Classify images
Detection tells you where objects are in an image. Classification tells you what the entire image (or a region of it) contains. If you need to answer “is this a picture of a cat or a dog?” rather than “where are the cats and dogs in this picture?”, classification is the right tool. This how-to shows you how to get classifications from your vision service and use them in application logic.
Concepts
What a classification contains
A classification is a label paired with a confidence score. Unlike detections, classifications do not include spatial information – there are no bounding box coordinates. Each classification describes the image as a whole.

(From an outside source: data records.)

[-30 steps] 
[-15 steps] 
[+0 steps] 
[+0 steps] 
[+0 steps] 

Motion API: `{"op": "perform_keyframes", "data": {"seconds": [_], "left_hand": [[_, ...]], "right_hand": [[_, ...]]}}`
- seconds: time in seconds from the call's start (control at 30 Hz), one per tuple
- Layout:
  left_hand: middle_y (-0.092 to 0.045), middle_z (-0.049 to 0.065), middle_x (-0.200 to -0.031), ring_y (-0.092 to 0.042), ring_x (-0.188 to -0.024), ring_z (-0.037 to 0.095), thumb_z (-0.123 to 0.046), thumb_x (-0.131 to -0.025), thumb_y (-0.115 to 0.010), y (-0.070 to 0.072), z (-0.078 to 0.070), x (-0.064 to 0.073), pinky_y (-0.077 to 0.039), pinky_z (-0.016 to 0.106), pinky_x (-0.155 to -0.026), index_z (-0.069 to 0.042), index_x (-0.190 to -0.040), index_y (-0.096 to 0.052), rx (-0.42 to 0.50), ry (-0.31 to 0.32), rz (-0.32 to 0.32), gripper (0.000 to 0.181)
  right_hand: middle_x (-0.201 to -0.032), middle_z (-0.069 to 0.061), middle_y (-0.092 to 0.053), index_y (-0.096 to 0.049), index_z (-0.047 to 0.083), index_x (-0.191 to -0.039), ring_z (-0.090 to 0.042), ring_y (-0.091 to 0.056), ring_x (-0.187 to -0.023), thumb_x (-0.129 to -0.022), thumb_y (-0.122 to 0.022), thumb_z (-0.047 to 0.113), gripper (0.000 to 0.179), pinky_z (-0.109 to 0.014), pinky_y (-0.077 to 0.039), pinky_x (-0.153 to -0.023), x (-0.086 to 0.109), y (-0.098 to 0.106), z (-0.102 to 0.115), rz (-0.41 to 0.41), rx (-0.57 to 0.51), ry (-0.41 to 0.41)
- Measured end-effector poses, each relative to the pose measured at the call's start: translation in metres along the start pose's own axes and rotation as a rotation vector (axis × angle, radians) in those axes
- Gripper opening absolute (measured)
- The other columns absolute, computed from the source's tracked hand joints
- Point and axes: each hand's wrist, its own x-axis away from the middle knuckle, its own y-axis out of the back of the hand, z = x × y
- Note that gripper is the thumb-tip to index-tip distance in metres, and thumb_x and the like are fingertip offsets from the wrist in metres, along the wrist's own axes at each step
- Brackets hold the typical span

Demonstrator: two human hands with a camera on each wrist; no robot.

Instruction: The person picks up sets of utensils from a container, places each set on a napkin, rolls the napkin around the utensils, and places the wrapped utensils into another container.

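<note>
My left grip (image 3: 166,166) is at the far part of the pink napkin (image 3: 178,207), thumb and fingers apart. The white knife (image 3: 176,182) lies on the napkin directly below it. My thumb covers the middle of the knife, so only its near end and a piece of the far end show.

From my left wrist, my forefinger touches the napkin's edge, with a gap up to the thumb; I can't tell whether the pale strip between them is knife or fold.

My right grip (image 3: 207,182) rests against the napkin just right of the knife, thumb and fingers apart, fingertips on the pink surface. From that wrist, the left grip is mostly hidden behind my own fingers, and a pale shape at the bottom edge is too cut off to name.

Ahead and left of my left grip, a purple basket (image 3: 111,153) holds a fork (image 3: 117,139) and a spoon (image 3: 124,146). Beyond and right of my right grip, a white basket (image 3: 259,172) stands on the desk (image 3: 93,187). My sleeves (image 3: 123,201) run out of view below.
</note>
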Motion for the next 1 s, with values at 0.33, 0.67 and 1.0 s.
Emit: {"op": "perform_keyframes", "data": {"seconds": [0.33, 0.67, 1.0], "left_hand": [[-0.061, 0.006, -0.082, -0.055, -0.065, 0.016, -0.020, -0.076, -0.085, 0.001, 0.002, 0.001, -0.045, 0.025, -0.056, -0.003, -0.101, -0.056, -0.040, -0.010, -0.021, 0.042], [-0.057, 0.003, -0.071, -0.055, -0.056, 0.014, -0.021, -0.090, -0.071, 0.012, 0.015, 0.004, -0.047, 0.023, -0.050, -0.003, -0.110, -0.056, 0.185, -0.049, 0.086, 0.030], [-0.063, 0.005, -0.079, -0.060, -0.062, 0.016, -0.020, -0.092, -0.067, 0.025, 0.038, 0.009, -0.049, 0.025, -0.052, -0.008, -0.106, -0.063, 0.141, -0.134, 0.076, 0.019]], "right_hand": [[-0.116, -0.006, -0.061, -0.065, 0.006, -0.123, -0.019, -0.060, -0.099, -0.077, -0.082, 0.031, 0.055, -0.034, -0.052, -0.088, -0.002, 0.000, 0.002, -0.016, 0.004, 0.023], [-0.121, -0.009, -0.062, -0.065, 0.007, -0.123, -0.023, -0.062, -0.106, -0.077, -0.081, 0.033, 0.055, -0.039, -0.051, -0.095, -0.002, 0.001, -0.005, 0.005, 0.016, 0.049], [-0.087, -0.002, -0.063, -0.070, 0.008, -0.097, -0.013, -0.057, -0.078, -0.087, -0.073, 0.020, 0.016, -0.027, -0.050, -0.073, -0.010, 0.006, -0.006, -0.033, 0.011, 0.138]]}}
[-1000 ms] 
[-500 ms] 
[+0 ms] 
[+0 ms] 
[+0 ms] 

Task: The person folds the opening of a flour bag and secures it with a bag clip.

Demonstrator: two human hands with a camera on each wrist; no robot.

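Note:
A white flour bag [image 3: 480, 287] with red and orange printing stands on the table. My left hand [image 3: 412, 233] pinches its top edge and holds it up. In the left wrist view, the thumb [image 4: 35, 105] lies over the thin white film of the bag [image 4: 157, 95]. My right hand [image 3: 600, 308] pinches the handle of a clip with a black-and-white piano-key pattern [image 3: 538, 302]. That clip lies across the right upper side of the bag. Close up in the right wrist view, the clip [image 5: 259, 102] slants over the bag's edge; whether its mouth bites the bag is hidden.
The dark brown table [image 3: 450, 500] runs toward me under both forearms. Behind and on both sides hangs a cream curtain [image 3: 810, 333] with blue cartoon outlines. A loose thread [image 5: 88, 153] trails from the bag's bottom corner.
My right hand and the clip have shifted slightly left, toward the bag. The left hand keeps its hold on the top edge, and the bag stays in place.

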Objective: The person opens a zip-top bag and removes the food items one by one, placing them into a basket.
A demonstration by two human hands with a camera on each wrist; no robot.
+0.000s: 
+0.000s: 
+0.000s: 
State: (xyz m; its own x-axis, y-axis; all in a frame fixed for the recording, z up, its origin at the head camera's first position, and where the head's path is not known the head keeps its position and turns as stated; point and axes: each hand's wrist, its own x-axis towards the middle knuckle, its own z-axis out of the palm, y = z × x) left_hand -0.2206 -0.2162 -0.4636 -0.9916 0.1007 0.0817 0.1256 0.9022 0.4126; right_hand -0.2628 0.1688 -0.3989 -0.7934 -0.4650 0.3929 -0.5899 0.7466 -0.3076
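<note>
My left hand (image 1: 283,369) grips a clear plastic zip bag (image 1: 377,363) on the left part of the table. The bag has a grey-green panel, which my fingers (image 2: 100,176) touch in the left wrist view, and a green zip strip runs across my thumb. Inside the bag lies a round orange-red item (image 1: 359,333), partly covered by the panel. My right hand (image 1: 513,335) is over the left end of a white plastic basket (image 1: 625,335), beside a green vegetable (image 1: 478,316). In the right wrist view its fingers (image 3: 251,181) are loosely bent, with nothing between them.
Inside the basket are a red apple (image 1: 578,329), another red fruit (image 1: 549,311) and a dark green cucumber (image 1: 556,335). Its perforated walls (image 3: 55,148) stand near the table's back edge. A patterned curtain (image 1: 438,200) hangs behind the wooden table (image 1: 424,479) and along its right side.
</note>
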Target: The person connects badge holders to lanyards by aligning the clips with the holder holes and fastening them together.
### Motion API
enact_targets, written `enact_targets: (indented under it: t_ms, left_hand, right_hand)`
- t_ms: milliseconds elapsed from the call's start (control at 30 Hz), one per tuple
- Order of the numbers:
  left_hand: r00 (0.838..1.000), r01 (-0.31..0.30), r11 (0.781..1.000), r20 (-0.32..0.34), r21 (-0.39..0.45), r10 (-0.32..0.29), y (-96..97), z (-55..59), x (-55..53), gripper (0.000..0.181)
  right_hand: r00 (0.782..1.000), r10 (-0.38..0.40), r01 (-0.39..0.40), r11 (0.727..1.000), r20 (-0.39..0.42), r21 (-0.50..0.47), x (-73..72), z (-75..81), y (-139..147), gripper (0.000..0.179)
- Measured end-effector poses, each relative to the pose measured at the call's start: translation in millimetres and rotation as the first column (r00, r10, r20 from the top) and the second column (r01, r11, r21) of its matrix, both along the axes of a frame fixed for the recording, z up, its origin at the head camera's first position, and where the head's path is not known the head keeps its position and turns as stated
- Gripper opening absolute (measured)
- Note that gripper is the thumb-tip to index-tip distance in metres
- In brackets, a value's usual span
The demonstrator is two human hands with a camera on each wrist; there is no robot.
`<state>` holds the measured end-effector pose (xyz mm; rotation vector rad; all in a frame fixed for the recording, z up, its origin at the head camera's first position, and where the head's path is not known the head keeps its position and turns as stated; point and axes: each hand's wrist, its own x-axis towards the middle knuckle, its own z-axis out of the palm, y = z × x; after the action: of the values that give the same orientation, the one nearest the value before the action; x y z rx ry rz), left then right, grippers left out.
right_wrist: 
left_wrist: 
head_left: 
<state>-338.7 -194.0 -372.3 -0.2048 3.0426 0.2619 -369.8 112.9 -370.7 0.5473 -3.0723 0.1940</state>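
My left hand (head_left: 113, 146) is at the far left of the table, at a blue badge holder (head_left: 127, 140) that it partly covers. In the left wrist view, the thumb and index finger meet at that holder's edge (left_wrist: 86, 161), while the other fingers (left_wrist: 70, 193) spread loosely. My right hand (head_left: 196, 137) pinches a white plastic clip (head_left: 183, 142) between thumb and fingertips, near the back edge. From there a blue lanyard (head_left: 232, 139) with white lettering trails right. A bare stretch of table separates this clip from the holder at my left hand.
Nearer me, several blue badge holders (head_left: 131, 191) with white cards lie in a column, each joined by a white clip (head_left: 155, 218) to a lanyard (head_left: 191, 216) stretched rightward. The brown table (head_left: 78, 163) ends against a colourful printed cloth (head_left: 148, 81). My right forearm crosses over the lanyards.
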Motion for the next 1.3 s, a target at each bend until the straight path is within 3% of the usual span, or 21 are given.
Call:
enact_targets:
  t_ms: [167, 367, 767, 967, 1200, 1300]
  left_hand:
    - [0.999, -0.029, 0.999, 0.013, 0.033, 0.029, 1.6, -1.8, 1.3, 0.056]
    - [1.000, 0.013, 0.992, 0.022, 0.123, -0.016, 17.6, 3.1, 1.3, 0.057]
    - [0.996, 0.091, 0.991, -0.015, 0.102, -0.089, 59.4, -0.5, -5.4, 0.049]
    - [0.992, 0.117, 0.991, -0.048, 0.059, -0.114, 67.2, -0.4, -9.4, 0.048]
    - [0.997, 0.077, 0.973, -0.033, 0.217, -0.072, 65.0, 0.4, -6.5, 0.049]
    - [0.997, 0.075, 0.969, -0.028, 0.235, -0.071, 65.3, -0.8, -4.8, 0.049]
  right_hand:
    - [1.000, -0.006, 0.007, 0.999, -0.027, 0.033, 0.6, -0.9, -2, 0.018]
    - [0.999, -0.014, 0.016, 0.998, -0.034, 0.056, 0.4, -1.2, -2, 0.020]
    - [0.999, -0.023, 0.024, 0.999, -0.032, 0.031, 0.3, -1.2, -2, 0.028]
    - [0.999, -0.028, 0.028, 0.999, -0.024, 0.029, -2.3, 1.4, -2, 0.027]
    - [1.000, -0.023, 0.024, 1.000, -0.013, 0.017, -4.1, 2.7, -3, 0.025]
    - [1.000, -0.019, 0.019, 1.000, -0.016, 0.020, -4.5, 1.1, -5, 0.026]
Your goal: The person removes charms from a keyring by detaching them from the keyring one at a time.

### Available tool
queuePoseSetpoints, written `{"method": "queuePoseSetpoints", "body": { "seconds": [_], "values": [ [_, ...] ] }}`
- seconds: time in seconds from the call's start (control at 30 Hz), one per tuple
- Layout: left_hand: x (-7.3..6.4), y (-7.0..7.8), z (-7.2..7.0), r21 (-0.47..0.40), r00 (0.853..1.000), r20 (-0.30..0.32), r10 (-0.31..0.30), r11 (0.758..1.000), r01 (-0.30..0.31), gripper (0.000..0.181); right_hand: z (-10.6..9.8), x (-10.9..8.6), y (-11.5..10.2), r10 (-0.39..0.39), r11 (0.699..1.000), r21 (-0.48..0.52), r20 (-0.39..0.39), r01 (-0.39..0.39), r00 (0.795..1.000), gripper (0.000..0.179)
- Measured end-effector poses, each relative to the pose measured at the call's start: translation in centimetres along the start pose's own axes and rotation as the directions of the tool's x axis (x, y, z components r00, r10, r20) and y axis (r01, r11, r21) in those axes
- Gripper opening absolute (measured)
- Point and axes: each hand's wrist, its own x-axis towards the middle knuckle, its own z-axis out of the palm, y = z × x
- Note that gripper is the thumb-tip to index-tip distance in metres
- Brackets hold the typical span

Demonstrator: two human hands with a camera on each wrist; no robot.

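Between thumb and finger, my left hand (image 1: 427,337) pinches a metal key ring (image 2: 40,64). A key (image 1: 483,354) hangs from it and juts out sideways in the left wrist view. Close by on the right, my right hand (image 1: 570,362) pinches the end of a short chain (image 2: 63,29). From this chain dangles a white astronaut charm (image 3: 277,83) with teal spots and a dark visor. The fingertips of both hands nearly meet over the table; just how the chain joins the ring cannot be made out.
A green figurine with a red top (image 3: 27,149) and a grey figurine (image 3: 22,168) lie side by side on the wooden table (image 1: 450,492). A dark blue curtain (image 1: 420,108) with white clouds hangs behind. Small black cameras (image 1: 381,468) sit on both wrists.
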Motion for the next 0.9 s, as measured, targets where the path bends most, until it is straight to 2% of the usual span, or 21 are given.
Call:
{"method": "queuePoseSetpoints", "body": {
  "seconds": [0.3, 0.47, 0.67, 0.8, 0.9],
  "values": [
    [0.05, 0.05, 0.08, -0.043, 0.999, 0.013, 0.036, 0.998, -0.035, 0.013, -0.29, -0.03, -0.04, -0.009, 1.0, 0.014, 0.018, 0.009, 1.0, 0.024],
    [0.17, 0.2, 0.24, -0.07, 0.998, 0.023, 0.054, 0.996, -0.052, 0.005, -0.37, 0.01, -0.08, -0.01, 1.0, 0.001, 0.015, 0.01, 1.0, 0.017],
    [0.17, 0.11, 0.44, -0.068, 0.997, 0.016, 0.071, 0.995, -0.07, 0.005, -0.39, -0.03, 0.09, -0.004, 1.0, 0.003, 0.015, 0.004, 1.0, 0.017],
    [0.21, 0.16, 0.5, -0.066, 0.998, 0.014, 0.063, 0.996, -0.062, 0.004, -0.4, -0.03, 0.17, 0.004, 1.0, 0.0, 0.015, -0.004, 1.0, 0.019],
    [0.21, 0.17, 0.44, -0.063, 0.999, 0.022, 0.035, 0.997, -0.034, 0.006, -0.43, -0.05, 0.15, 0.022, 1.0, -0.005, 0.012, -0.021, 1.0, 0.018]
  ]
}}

| Field | Type | Description |
|---|---|---|
class_name | String | The label assigned by the model (for example, “cat”, “dog”, “empty”) |
confidence | Float (0.0-1.0) | How confident the model is in this label |
A single classification call returns multiple results ranked by confidence. The count parameter controls how many top results to return.
Single-label vs multi-label classification
Single-label classification assumes the image belongs to exactly one category. The confidences across all classes sum to approximately 1.0. If the model says “cat: 0.85”, it implicitly says “not-dog: 0.15”. Most classification models work this way.
Multi-label classification allows the image to belong to multiple categories simultaneously. An image could be classified as both “outdoor: 0.92” and “sunny: 0.88” at the same time. The confidences are independent and do not sum to 1.0.
The API is the same for both. The difference is in how the model was trained and how you interpret the results.
The count parameter
The count parameter tells the vision service how many top classifications to return. If count=3, you get the three highest-confidence labels. This is useful for:
- Understanding what else the model considered (was it confused between two classes?)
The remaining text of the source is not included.